Si Camille me voyait... se présente comme un rêve, la jeunesse y jaillit sur le mode de l'état amoureux qui vous murmure que le monde vous appartient. Dans Les crabes, où le temps de l'envie et de l'insatisfaction est arrivé, on est proche du cauchemar comique... Pour savourer l'humour lunaire et le langage fantasmagorique de Roland Dubillard.
Naïves hirondelles décrit un monde absurde, à la logique imperturbable et détraquée (comme dans Les Diablogues). C'est une pièce ambitieuse, dont les grands thèmes sont l'impossibilité de communiquer, ou même de parler, la difficulté d'être, l'absence au monde. La pièce date de 1961, son titre désigne une ritournelle. L'histoire ne se laisse guère résumer : chez deux vieux garçons abouliques débarque une pauvre orpheline qui cherche du travail comme modiste. Une chapelière la protégera. La lutte avec les objets, les dialogues fantaisistes, une tarte au fromage qui n'en finit pas de cuire, un vase en porcelaine qui n'en finit pas d'être reconstitué à partir de débris (achetés parce que la vaissele cassée coûte moins cher que l'autre) sont quelques-uns des éléments qui font le comique de la pièce, et son charme mélancolique. On pense à Queneau, à Prévert, à la peinture de Magritte. Raymond Devos se souviendra de cet art exquis.

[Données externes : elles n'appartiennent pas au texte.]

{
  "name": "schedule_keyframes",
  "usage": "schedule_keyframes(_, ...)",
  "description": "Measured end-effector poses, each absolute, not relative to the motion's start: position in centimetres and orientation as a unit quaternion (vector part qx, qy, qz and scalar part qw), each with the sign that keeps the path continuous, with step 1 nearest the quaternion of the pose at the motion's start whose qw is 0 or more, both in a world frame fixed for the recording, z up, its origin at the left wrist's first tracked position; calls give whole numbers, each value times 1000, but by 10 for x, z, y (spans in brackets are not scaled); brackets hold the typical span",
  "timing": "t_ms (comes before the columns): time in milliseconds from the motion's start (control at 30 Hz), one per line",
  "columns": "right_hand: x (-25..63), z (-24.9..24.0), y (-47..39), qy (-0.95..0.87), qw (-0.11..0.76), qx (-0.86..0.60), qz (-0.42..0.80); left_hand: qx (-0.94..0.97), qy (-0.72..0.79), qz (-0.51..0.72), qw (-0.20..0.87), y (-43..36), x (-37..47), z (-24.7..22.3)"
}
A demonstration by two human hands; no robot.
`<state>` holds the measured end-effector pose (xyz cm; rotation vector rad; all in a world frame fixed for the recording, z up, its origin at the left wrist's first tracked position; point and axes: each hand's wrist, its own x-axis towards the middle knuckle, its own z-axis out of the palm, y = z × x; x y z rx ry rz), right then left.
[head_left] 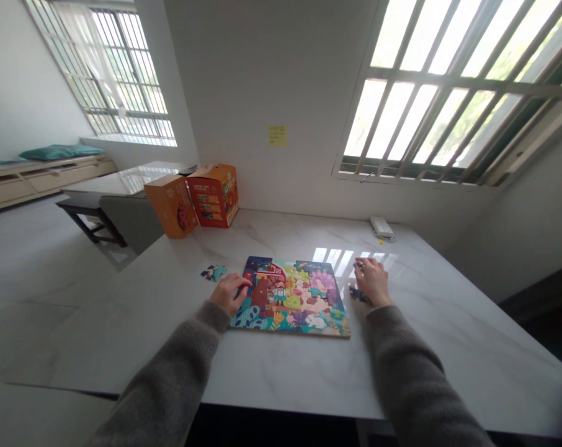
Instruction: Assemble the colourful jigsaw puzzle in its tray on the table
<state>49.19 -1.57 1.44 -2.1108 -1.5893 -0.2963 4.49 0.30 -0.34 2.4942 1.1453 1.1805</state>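
A colourful jigsaw puzzle point(293, 298) of a farm scene with a red barn lies on the marble-patterned table, most of its picture filled in, with gaps along the top. My left hand point(229, 293) rests at the puzzle's left edge, fingers curled; a small dark bit shows beneath them, too unclear to name. Off the right side, my right hand point(373, 282) has its fingertips closed on a small dark puzzle piece point(359, 265). Another few dark pieces point(358, 293) lie just below that hand. Loose teal and dark pieces point(213, 272) lie beyond my left hand.
Two orange puzzle boxes point(214, 197) stand at the table's back left corner. A white device with a cord point(382, 228) lies near the wall at back right. A yellow note point(277, 135) is stuck on the wall. Barred windows let in light, which reflects on the tabletop point(281, 372).
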Motion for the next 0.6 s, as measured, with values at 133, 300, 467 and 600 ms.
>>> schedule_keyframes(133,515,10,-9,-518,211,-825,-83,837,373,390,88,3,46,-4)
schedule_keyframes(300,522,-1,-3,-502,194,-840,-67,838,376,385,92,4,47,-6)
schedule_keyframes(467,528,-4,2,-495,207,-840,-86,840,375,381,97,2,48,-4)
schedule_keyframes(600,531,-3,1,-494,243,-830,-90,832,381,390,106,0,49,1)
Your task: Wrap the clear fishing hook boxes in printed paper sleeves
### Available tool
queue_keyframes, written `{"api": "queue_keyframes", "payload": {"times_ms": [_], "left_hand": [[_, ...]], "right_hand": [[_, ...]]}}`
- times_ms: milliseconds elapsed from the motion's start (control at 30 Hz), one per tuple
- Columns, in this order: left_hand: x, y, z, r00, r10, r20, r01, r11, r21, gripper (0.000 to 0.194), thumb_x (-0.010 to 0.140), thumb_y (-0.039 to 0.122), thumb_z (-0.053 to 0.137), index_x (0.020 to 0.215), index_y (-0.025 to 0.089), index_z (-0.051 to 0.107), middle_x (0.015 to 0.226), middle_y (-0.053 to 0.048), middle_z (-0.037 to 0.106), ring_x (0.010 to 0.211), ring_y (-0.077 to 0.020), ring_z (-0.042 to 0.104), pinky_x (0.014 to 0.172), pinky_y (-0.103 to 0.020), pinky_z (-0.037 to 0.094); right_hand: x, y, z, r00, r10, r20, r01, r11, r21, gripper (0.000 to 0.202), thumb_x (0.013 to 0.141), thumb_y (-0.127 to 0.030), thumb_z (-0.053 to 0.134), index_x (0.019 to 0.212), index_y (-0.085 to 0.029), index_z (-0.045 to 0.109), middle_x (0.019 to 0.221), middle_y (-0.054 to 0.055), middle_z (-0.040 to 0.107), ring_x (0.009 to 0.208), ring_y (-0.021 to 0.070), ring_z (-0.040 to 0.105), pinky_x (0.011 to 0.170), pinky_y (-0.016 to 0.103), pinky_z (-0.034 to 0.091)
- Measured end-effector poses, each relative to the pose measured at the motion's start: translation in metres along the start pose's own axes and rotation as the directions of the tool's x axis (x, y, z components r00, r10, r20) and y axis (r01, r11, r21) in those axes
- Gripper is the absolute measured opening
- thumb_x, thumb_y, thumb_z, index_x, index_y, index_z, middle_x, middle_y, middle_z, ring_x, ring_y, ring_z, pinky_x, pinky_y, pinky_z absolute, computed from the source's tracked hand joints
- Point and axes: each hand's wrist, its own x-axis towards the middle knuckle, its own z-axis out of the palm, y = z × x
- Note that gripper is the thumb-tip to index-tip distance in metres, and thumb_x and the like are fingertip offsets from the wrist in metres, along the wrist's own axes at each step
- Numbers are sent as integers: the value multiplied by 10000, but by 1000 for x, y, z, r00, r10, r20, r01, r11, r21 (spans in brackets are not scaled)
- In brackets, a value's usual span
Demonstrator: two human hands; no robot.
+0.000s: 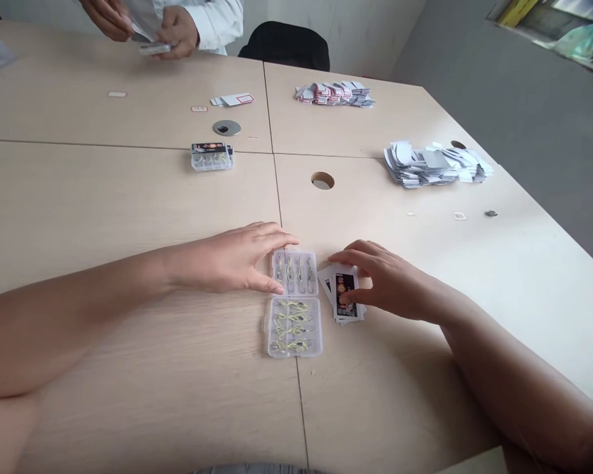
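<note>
An unfolded clear plastic box (295, 356) lies flat in front of me, its two halves end to end. Fishing hooks (300, 275) fill the far half, and bundles of yellow-green cord with metal hooks (292, 330) lie in the near half. My left hand (232, 258) is at the far half's left side, thumb and fingers spread around that edge. Right of the box is a small stack of printed cards (346, 283). My right hand (380, 276) reaches over it, thumb on the top black-and-red card and fingertips at its far edge.
Shut boxes with printed cards (211, 158) stand ahead to the left. Paper piles (437, 164) and red-edged cards (333, 94) lie farther back. The table has a round hole (323, 180). Across it, a person's hands (178, 33) hold a small box.
</note>
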Motion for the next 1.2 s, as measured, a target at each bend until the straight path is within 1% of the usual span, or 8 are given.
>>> {"api": "queue_keyframes", "payload": {"times_ms": [200,567,700,833,933,1033,1100,1200], "left_hand": [[0,-1,0,1000,-20,-5,20,999,-40,676,900,563,671,1478,269,481,1425,-51,532,1347,-245,459,1098,-295,340],[-1,3,-10,994,-110,1,110,992,-60,653,881,495,686,1460,256,500,1477,-63,505,1326,-275,473,1064,-319,369],[-2,4,-8,994,-60,-94,58,998,-24,613,892,490,683,1428,234,533,1454,-62,527,1368,-272,434,1122,-341,321],[-9,23,-9,979,-27,-203,-7,986,-169,471,925,537,636,1300,253,632,1279,-24,653,1208,-244,562,1027,-326,405],[-17,42,-10,998,-10,-56,-17,889,-458,392,911,511,672,1251,317,659,1140,31,708,1031,-187,643,887,-271,478],[-23,52,-10,999,28,30,-5,808,-590,236,890,363,722,1119,303,712,999,49,727,924,-157,665,808,-241,495],[-24,54,-8,998,37,41,-2,761,-649,152,892,258,700,1040,277,728,941,49,734,866,-147,672,763,-231,502],[-23,53,-6,1000,24,7,-12,700,-714,122,907,214,655,992,247,737,926,29,747,842,-151,682,735,-233,512]], "right_hand": [[-2,5,3,997,-17,-76,18,1000,19,442,837,-246,705,1274,-239,647,1167,100,617,1017,264,649,885,447,573],[0,5,5,960,-44,-276,93,982,166,314,888,-211,633,1191,-239,711,1123,98,653,850,210,671,786,415,583],[-1,1,5,928,4,-372,119,945,306,248,899,-246,662,1140,-227,719,983,69,704,835,203,670,786,408,587],[-4,-9,8,925,3,-380,213,824,525,326,890,-422,715,1115,-186,689,898,48,729,803,190,720,717,354,637],[-5,-21,12,934,20,-357,277,593,756,318,825,-371,811,1067,-202,694,868,18,726,758,156,719,633,277,624],[-7,-31,17,936,28,-351,311,401,862,288,801,-260,844,1053,-239,706,808,-25,695,714,113,687,606,219,591],[-8,-35,18,931,16,-365,334,366,869,298,820,-235,827,1088,-260,699,773,-45,670,684,98,662,595,207,580],[-11,-38,18,934,3,-357,328,390,861,317,847,-222,799,1138,-274,685,735,-55,642,606,89,618,520,194,543]]}}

Quoi de plus difficile que d'arrêter de fumer ? Pour y arriver, le fumeur de tabac décide de noter au quotidien, dans un cahier consacré à ce sevrage, ses envies, ses rêves et ses succès, mais aussi ses doutes, ses angoisses et ses rechutes. Des pages pleines de poésie, de fantaisie, d'humour et de dérision, librement inspirées des célèbres Confessions d'un mangeur d'opium anglais de Thomas de Quincey (1821).